Many architects, landscape architects, interior designers, and engineers are genuinely attempting to provide competent information to their clients – either directly or through specification of materials and suppliers. However LEED http://www.usgbc.org/ (and similar programs) notwithstanding because of the amount of information available many professionals often find themselves too busy producing “sustainability stuff” without genuine attention to examine and evaluate – “not enough time to think”.
Regarding "time to think" about sustainability here are some interesting and worthwhile websites.
http://www.architectureforhumanity.org/
http://openarchitecturenetwork.org/
and http://www.treehugger.com/ also has an architecture and design section.
Such websites aim to collect ideas, designs, and plans for sustainable architecture. Basically it seems that these websites are leveraging the power of the internet and social networking: the internet makes the information accessible to many people and the social networking applications allow those people to upload and share files and ideas - and not incidentally thereby create a "buzz" and group of users whose size and common interest can attract advertisers and investors.

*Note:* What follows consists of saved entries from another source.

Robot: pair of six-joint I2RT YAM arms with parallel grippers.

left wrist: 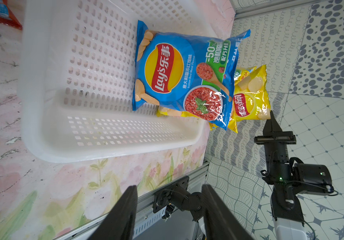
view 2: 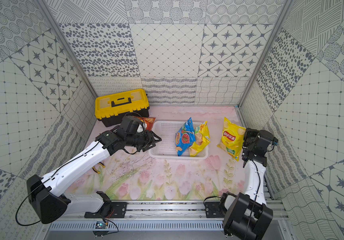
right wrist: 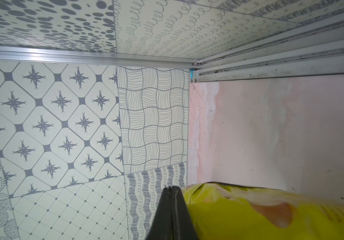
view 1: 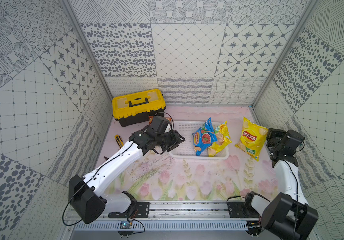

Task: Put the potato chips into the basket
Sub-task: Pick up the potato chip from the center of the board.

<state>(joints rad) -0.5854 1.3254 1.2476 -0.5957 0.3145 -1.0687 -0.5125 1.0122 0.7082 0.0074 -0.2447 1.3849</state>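
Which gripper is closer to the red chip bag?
Left. The left gripper is at the basket end beside the red bag; the right gripper is beyond the basket's opposite end.

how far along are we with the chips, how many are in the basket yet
Halfway. Done: the blue bag and one yellow bag sit in the basket. In hand: the right fingers are shut at the edge of the second yellow bag, apparently pinching it, outside the basket. Left: that bag and the red-orange bag by the toolbox. The left fingers are open and empty.
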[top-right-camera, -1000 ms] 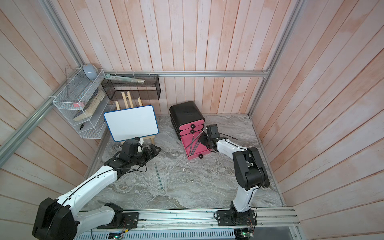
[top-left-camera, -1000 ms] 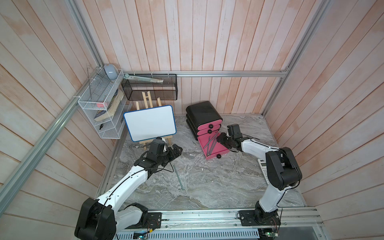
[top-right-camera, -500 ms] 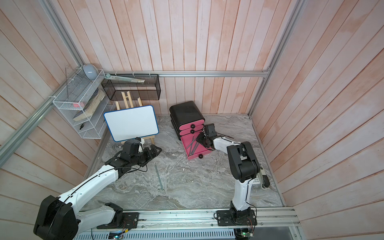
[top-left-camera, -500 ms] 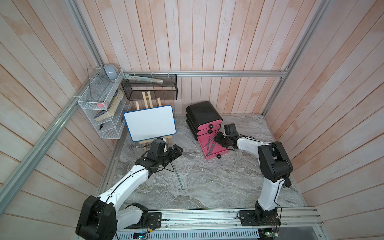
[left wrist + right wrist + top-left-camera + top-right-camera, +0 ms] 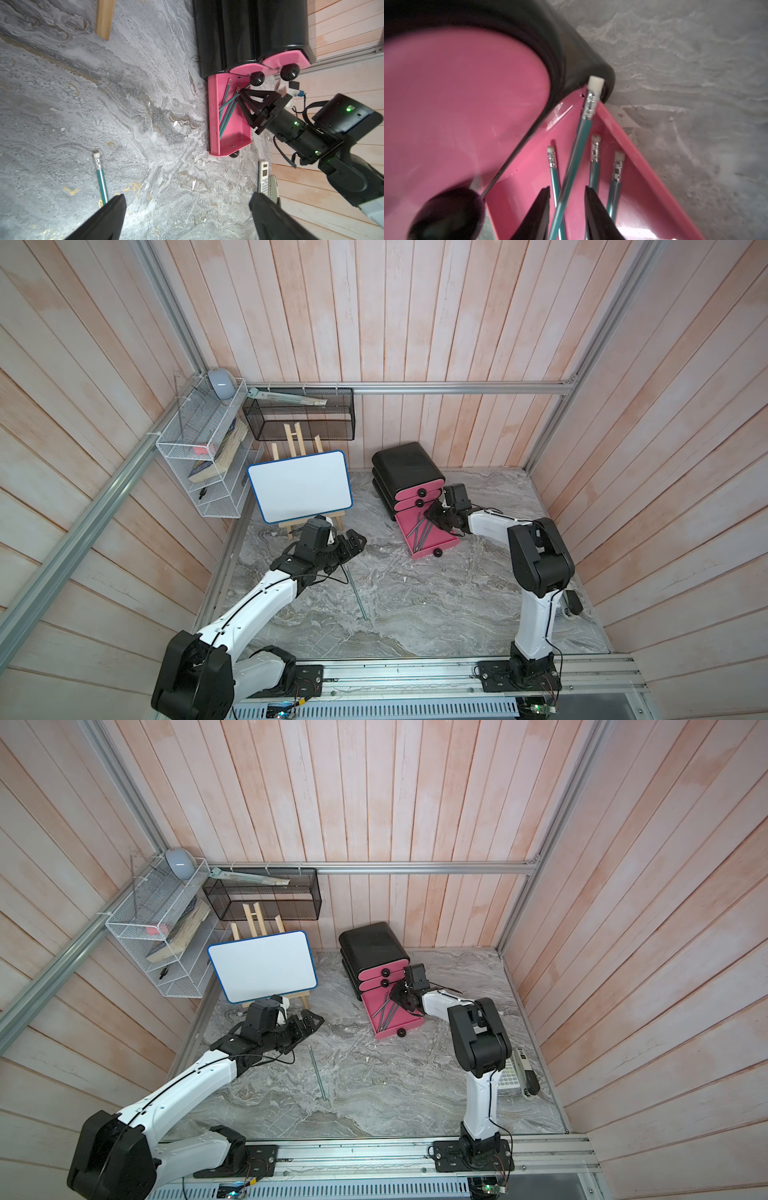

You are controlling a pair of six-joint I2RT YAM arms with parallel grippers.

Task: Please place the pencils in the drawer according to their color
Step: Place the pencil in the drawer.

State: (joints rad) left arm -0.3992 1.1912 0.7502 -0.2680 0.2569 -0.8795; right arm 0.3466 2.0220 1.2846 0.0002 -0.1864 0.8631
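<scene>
The drawer [image 5: 407,466] is a black cabinet with pink fronts, and its bottom tray [image 5: 441,542] is pulled out. Several teal pencils [image 5: 227,112] lie in that tray. My right gripper [image 5: 567,189] hangs low over the tray, open. One teal pencil [image 5: 577,145] passes between its fingers with a gap on both sides, its eraser end leaning on the cabinet's black edge. Both top views show this gripper [image 5: 434,516] at the tray's inner end. A single teal pencil [image 5: 357,594] lies on the marble table. My left gripper [image 5: 187,196] is open and empty just behind that pencil's eraser end.
A whiteboard on a wooden easel [image 5: 300,485] stands behind my left gripper. A black mesh basket [image 5: 301,418] and a white wire shelf [image 5: 199,456] hang in the back left corner. A calculator [image 5: 512,1073] lies by the right wall.
My right arm has swung in toward the drawer and its jaws have narrowed around the leaning teal pencil. The left arm has barely moved.
</scene>
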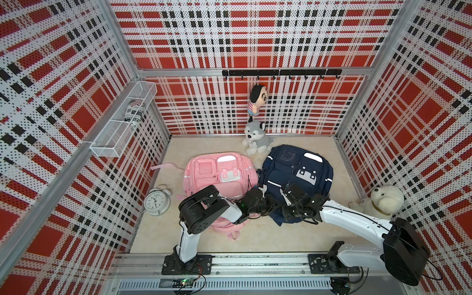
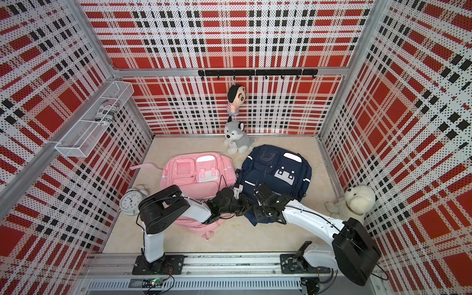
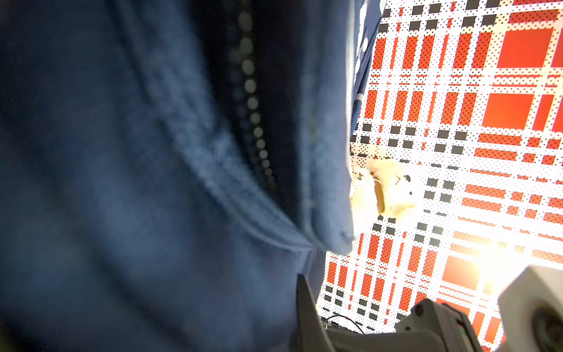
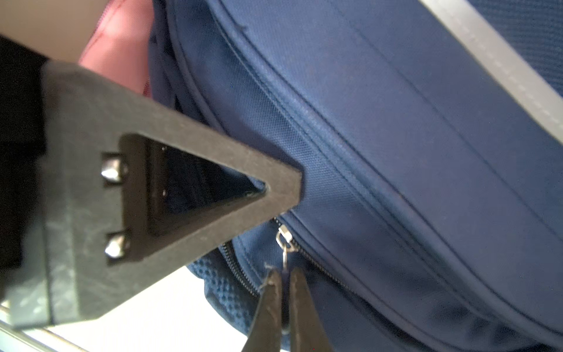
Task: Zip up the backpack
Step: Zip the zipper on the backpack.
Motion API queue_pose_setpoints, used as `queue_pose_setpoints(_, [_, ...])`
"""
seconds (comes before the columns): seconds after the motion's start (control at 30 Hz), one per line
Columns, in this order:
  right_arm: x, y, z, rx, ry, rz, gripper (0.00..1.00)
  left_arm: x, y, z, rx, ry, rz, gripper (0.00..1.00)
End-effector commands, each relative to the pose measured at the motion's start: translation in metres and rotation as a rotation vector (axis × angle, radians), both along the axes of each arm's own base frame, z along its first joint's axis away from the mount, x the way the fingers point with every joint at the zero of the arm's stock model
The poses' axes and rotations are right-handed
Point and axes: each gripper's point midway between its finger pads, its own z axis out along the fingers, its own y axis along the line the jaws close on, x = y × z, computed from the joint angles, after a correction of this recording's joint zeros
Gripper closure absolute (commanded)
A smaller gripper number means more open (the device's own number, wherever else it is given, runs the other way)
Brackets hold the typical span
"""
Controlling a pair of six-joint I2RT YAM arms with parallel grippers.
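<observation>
We see the right gripper (image 4: 283, 275) pinching the small silver zipper pull (image 4: 282, 239) on the navy blue fabric backpack (image 4: 396, 122); the left gripper (image 4: 286, 190) is pressed together against the fabric, tips hidden from us.

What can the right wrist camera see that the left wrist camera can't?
Only the right wrist view shows the shiny silver zipper slider, the right gripper pinching the zipper pull, the left gripper's black triangular finger against the navy blue fabric backpack, and a bit of the soft pink backpack. Only the left wrist view shows the fluffy white plush dog by the red plaid wall, plus a blurry row of zipper teeth. Both show the navy backpack up close.
</observation>
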Motion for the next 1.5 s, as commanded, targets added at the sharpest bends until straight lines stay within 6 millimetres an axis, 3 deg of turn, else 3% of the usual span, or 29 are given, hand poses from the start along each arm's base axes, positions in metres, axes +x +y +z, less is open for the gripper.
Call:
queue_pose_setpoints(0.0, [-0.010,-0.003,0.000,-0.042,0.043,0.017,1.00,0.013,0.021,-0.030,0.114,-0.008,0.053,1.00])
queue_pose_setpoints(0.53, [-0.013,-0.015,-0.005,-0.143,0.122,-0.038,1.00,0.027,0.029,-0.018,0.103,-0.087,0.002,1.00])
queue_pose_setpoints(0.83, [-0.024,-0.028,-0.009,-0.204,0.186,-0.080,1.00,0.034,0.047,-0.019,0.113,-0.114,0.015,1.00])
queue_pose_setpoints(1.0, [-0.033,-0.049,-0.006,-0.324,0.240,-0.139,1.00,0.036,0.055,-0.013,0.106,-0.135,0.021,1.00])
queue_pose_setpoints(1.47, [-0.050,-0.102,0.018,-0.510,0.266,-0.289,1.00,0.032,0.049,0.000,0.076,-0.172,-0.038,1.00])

The tendency of such websites may be toward something like an architectural "wikipedia" in which anyone can say or present any idea, some of which are actually buildable and being constructed and some are little more than Gulliver’s Travels fantasies. User beware! But this is where architectural practice and experience may come in: an important role of an architectural professional these days may be to provide sound judgment on what is real versus what is some well-meaning but starry-eyed wishful dream or worse a manufacturer's hoax greenwash – as much as to provide professional design services and products.
Still the buildable along with the fantasies on such websites may be worthwhile because they might spark thinking which leads to buildable projects, or provide ideas to be built into real projects. Whether any of this has any staying power time will tell, as we seem to be in the middle of a green bandwagon bubble.